Throughout the listing that follows, find each line with the word "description" and copy it.

====

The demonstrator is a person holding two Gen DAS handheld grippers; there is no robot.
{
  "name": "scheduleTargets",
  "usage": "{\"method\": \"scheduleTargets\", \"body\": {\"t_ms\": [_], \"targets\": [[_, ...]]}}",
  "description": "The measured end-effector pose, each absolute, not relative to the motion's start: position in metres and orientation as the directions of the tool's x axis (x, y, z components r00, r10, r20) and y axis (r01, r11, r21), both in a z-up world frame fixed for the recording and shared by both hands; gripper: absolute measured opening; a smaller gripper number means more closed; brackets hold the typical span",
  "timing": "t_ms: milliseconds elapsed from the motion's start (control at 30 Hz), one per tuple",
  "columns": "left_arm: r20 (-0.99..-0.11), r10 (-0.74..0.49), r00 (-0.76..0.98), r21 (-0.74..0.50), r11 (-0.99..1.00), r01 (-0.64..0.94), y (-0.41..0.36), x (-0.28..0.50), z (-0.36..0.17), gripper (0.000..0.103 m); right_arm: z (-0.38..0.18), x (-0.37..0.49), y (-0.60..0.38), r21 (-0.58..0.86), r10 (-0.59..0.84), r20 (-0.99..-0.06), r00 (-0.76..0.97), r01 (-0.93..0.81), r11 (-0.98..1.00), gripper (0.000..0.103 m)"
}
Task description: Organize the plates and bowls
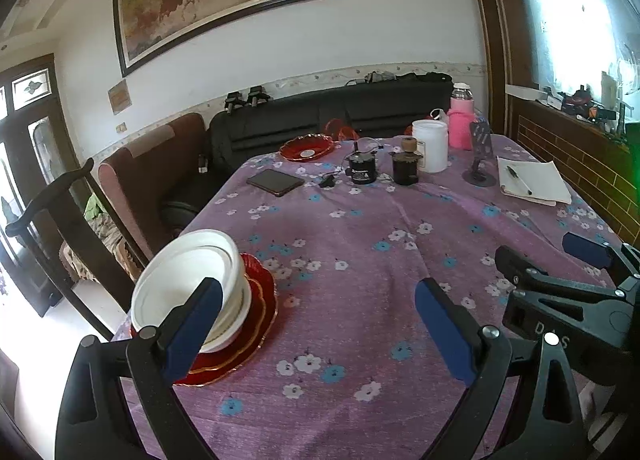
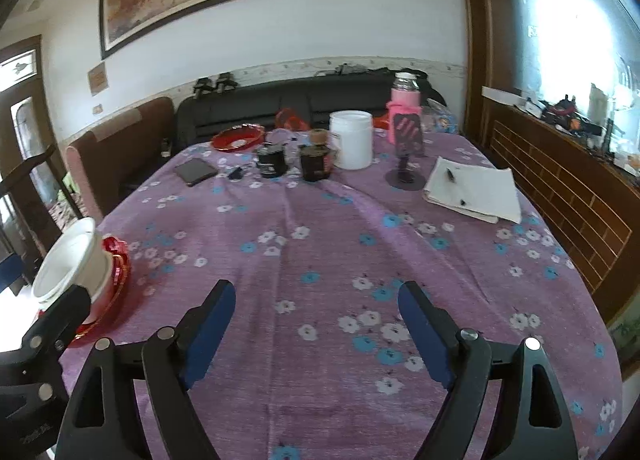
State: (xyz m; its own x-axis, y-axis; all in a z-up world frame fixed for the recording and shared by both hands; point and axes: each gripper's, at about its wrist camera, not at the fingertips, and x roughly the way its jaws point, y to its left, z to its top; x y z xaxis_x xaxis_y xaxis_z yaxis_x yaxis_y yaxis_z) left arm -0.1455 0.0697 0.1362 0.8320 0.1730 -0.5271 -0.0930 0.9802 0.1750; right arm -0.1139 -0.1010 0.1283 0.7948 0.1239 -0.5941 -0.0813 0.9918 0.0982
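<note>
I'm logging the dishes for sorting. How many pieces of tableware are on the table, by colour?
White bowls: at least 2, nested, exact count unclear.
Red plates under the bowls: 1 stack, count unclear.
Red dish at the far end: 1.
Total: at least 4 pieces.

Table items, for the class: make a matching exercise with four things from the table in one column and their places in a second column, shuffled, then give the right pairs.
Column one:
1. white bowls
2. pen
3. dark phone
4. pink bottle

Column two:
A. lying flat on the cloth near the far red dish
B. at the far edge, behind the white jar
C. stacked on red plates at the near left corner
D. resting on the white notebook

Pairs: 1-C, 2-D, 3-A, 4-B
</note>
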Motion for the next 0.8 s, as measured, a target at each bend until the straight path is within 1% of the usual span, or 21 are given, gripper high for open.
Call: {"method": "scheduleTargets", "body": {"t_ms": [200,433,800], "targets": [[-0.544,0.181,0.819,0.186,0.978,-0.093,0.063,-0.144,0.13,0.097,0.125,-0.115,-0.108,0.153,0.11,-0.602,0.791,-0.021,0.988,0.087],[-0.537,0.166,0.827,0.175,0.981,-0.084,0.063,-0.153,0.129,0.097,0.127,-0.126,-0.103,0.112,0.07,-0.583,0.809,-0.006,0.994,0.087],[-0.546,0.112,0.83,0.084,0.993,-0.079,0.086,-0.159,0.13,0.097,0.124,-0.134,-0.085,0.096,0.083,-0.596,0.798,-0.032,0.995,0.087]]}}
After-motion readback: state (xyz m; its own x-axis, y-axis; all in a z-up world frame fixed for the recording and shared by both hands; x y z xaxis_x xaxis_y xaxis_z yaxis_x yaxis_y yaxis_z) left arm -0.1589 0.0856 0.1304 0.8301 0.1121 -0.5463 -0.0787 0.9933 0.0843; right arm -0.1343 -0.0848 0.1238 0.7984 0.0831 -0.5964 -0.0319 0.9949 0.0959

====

Response
  "description": "The measured end-effector pose, each absolute, not relative to the motion's start: position in metres and orientation as the directions of the tool's x axis (x, y, z components r00, r10, r20) and y axis (r01, r11, r21), both in a z-up world frame fixed for the recording and shared by both hands; gripper: absolute measured opening; a smaller gripper number means more closed; brackets hold the typical span",
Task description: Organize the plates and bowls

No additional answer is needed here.